EXERCISE INSTRUCTIONS -> Every line of the data below that holds the string "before" needs to be reported.

━━━━━━━━━━━━━━━━

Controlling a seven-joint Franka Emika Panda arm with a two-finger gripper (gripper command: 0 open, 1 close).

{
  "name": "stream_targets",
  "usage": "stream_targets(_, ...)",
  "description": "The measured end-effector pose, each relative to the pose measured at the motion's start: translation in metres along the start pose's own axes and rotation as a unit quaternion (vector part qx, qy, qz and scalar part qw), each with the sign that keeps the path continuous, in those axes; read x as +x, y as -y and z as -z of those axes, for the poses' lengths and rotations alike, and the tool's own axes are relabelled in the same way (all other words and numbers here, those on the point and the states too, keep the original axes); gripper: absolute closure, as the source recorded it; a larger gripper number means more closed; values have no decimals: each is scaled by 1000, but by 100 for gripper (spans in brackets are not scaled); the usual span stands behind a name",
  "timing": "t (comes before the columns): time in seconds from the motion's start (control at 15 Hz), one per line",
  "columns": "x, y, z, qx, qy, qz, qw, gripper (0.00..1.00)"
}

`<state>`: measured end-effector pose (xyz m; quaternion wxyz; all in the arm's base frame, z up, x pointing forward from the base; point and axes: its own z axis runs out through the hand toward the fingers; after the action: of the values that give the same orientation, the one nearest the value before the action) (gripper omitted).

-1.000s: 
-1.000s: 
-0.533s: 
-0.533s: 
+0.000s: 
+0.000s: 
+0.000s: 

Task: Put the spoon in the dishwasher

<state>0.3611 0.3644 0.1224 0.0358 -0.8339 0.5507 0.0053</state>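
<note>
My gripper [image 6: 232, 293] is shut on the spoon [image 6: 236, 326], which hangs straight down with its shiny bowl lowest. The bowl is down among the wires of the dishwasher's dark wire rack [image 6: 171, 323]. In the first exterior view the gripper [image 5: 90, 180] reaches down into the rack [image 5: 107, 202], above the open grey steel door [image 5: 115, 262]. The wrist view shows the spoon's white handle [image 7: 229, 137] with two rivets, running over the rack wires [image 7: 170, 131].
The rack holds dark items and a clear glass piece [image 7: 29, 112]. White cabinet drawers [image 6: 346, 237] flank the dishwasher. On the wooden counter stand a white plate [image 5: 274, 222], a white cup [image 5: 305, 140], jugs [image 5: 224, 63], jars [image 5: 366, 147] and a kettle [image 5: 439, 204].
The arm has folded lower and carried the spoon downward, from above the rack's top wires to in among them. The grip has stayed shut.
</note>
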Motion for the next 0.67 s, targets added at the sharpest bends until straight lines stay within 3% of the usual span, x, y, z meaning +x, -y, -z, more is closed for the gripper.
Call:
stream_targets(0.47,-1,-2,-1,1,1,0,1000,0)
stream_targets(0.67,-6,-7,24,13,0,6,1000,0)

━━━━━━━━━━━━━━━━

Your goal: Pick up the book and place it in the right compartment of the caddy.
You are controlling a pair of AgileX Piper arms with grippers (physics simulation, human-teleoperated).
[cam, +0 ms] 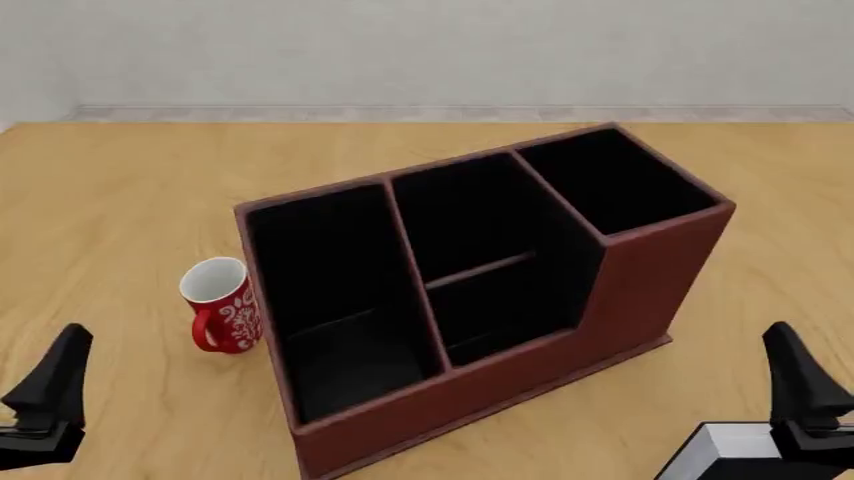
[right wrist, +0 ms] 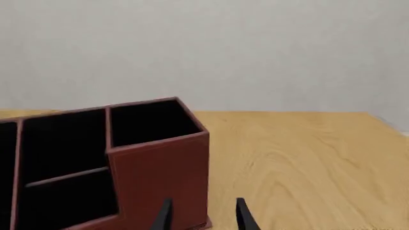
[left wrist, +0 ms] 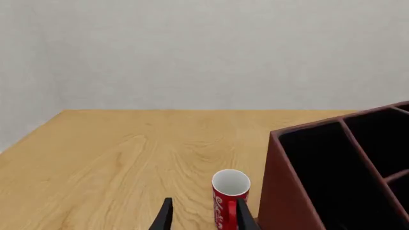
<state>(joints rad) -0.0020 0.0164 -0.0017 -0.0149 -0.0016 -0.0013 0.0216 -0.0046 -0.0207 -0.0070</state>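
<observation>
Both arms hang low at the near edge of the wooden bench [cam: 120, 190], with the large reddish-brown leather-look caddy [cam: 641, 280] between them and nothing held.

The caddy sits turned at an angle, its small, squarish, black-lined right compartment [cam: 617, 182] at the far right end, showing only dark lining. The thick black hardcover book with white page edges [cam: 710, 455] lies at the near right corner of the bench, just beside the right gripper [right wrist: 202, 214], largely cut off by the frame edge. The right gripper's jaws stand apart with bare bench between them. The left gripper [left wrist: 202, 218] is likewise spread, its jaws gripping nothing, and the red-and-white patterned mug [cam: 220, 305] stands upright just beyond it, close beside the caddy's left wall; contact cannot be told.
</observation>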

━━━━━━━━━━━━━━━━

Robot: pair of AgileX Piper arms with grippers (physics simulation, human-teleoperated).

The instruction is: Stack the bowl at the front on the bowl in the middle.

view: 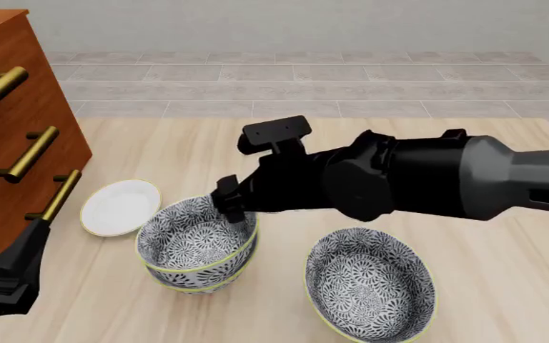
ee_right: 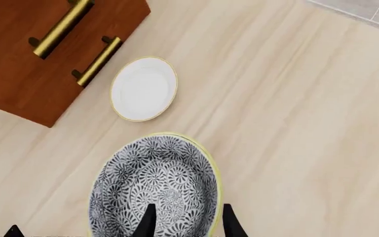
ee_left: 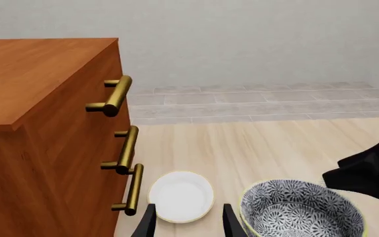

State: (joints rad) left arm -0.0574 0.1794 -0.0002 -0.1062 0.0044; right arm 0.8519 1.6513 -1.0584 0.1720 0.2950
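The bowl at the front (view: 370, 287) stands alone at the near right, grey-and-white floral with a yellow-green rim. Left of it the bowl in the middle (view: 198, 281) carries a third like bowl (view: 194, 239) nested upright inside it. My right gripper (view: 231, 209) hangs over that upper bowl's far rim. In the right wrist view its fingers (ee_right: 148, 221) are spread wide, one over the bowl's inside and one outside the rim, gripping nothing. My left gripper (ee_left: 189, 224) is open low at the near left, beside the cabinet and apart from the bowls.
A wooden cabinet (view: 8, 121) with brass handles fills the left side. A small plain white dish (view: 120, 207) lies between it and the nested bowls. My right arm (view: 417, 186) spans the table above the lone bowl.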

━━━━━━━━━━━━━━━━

EXPECTED OUTPUT ->
  "timing": "t (comes before the columns): time in seconds from the motion's start (control at 15 Hz), one per line",
`<state>`: measured end-effector pose (xyz m; quaternion wxyz; all in the arm's base frame, z up, x pointing forward from the base; point and axes: its own z axis runs out through the hand toward the fingers; after the action: of the values that give the same orientation, the one nearest the value before the action) (gripper omitted).

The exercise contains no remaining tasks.